About this task: Here is the task for the records below: repeat exactly the lines from the one with "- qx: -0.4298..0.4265" to the one with "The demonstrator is", both included, and nothing else.

Start of Supplied records

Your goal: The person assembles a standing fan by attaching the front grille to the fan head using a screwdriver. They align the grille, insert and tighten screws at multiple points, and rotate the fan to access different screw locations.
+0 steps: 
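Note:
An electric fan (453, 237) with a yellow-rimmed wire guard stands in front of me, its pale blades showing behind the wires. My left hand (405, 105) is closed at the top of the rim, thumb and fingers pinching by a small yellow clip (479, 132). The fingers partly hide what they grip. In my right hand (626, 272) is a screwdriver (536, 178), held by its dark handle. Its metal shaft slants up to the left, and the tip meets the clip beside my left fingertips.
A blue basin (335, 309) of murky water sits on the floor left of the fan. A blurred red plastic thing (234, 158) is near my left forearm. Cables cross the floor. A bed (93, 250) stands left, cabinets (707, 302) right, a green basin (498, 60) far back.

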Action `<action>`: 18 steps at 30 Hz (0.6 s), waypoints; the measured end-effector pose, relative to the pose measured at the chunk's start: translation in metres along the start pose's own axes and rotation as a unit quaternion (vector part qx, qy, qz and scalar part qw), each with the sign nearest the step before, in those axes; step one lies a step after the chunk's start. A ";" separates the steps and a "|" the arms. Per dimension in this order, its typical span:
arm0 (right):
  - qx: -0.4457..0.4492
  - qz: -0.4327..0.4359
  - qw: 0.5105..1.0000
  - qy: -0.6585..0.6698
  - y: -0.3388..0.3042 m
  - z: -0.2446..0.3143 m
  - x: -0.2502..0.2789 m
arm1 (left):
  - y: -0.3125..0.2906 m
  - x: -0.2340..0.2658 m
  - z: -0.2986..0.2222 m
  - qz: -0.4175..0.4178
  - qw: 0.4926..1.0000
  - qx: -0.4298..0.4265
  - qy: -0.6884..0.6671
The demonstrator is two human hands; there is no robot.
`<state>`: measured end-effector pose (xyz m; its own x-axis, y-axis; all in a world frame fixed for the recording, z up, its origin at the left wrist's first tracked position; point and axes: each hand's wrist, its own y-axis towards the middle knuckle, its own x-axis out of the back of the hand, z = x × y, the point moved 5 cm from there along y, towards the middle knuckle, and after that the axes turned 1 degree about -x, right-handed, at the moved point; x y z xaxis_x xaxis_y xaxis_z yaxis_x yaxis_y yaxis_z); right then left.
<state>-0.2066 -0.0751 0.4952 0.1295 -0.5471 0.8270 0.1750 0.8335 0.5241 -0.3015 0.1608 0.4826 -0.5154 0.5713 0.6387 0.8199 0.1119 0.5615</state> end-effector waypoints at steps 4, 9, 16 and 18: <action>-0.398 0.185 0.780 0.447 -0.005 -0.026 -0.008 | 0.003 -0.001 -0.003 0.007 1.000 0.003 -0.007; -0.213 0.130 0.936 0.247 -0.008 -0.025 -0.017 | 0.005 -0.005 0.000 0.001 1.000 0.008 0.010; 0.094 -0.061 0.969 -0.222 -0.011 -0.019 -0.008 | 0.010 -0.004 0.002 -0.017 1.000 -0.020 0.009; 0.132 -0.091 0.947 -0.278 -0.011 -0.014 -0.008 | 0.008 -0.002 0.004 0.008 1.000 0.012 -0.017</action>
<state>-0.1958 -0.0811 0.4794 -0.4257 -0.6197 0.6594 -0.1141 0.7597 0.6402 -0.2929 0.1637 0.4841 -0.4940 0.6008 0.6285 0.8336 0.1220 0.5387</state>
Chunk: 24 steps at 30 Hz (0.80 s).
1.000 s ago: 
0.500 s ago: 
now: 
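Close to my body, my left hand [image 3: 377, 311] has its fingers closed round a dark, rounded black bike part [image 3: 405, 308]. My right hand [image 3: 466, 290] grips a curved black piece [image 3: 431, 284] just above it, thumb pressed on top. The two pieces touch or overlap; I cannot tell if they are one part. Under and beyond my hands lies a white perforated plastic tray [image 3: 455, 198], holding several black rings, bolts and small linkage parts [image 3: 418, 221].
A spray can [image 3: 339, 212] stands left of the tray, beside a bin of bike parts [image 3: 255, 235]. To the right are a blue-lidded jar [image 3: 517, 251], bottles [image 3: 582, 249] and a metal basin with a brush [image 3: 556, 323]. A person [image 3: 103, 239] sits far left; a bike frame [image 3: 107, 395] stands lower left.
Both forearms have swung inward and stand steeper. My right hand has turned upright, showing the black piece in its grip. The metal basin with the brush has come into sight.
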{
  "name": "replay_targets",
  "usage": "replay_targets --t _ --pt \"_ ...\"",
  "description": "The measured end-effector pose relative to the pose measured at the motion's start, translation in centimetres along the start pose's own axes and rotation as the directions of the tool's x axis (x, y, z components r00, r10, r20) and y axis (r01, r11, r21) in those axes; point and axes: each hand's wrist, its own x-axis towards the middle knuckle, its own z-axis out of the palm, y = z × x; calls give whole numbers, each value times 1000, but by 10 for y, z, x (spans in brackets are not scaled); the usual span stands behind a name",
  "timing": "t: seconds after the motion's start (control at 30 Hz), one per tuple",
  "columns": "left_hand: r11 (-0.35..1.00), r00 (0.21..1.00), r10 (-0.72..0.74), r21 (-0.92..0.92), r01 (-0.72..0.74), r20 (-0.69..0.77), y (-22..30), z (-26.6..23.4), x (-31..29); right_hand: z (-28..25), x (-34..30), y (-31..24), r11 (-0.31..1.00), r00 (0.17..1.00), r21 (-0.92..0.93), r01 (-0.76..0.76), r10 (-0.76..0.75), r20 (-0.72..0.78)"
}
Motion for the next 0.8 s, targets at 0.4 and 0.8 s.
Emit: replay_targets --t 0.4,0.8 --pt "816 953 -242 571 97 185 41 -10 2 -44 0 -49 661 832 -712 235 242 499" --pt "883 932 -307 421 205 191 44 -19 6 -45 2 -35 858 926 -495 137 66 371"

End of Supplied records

Response area:
  - qx: -0.4298..0.4265
  - qy: -0.6884..0.6671
The demonstrator is two human hands; there is no robot.

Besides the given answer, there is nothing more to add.